# UK Soap and Drama Discussion > EastEnders > Spoilers >  the bookies/post office

## tammyy2j

Now that Dennis is dead and Pat is or was working at the car lot, whats happening with the Bookies. I remember Deano took over Jake/Alfie's stall so Jake could work there but no there is no mention of the Bookies. Jake really needs a storyline.

----------


## Siobhan

I am going to move to spoiler incase someone knows something about this. It is not really a general topic and could ruin stuff for other people

----------


## Bryan

Denise Fox (Diane Parish) Will run the post office, as revealed in an interview with Phil Daniels in the sun today

----------


## Angeltigger

what this got to do with the title the post office

----------


## Siobhan

renamed now. sorry when merged it picked up the wrong title

----------


## BlackKat

I thought Phil Daniels said Denise was going to run the post office. That's what it says on Talk Walford, and the source for that was the Sun as well.

----------


## Bryan

> I thought Phil Daniels said Denise was going to run the post office. That's what it says on Talk Walford, and the source for that was the Sun as well.


yes thats correct, somebody edited my post   :Mad:  ,  as i too got my source from walford web

----------


## tammyy2j

What the hell has the post office got to the do with Bookies?

----------


## Siobhan

Tammy, there was alot of confusion about this. You asked about the bookies, someone post that it was going to be run by denise but it turn out to be a typo. As for the bookies, sharon still owns it for now, Pat still works there and god know who is going to buy it. It is like the club. Johnny left mike as manager but he did a runner so who is looking after it now??? 

I am sure both bookies, club and post office will be bought by Phil with his magic money and the mitchells can own all of walford again

----------


## tammyy2j

> Tammy, there was alot of confusion about this. You asked about the bookies, someone post that it was going to be run by denise but it turn out to be a typo. As for the bookies, sharon still owns it for now, Pat still works there and god know who is going to buy it. It is like the club. Johnny left mike as manager but he did a runner so who is looking after it now??? 
> 
> I am sure both bookies, club and post office will be bought by Phil with his magic money and the mitchells can own all of walford again


Thanks for clearing that up. I just remember when Dennis and Andy ran the bookies, Jim and Patrick were always in there but not now.

----------


## Mr Humphries

Post Office's belong to the Post Office, they can only earn a wage from it if they work it and seeing phil and grant behind the counter giving Dot her pension does not seem right to me !

----------


## Cornishbabe

theres a post office in albert square???

----------


## di marco

> theres a post office in albert square???

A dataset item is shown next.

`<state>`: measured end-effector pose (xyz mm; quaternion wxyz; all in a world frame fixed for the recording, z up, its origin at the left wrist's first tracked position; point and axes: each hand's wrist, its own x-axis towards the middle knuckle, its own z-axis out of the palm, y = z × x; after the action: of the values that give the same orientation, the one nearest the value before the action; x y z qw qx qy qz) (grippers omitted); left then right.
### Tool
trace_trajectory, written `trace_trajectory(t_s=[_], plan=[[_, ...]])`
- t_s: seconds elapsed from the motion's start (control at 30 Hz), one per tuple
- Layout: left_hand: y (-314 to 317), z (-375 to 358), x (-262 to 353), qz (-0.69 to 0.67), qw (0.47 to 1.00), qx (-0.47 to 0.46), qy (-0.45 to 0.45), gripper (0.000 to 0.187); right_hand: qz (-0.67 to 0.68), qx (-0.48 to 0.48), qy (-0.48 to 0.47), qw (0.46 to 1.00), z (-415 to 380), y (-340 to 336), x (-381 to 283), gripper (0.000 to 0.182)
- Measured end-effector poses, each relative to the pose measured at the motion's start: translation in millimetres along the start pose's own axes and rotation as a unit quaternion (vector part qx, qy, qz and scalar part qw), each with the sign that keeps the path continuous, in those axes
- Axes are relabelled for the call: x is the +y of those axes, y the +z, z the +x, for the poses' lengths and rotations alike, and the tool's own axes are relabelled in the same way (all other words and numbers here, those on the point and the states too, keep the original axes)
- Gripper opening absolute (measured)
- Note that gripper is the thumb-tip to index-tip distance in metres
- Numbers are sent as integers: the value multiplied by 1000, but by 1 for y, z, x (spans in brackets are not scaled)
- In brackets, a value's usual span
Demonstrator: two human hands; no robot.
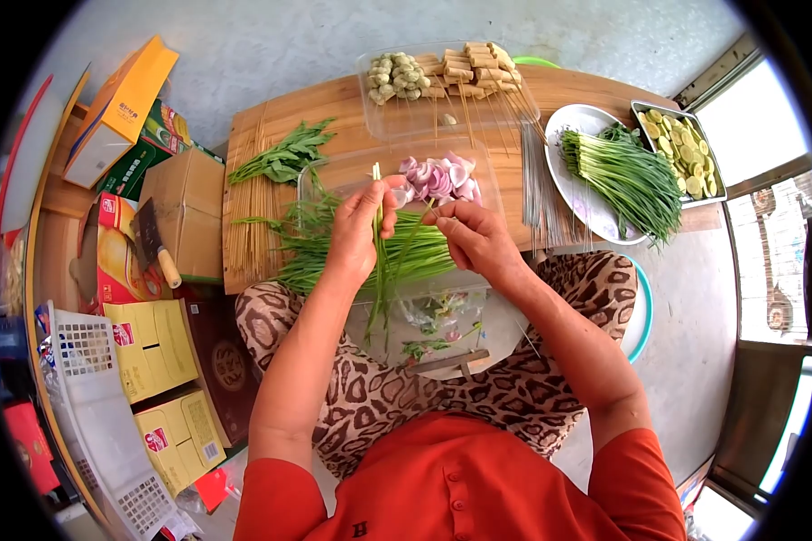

thats what i was thinking, ive never noticed one!

----------


## Chris_2k11

http://www.bbc.co.uk/eastenders/back...stoffice.shtml  :Roll Eyes (Sarcastic):   :Big Grin:

----------


## alan45

People who run Post Offices and bookies are supposed to be of good character something which the Magnificent  :Roll Eyes (Sarcastic):   Mitchells   :Roll Eyes (Sarcastic):   are sadly lacking in.

Also a person who owns a bookmakers needs a licence which cannot be issued to someone with a criminal record  something which the Chuckle Bruvvas both have

Still its only EE we are talking about and the rule of law or reality does not apply  :Roll Eyes (Sarcastic):

----------


## di marco

> Also a person who owns a bookmakers needs a licence which cannot be issued to someone with a criminal record  something which the Chuckle Bruvvas both have


is that true? then how come dennis managed to own it then?

----------


## alan45

> is that true? then how come dennis managed to own it then?


EE scriptwrters are a law onto themselves they never let reality get in the way of a good ?? storyline,  These are the same people who had a man die in suspicious circumstances in Scotland over Hogmanay and still be cremated and have his ashes returned all within three days  :Rotfl:

----------


## di marco

> http://www.bbc.co.uk/eastenders/back...stoffice.shtml


hmmm ok so there is a post office! but has it ever actually been used?

----------


## Chris_2k11

> hmmm ok so there is a post office! but has it ever actually been used?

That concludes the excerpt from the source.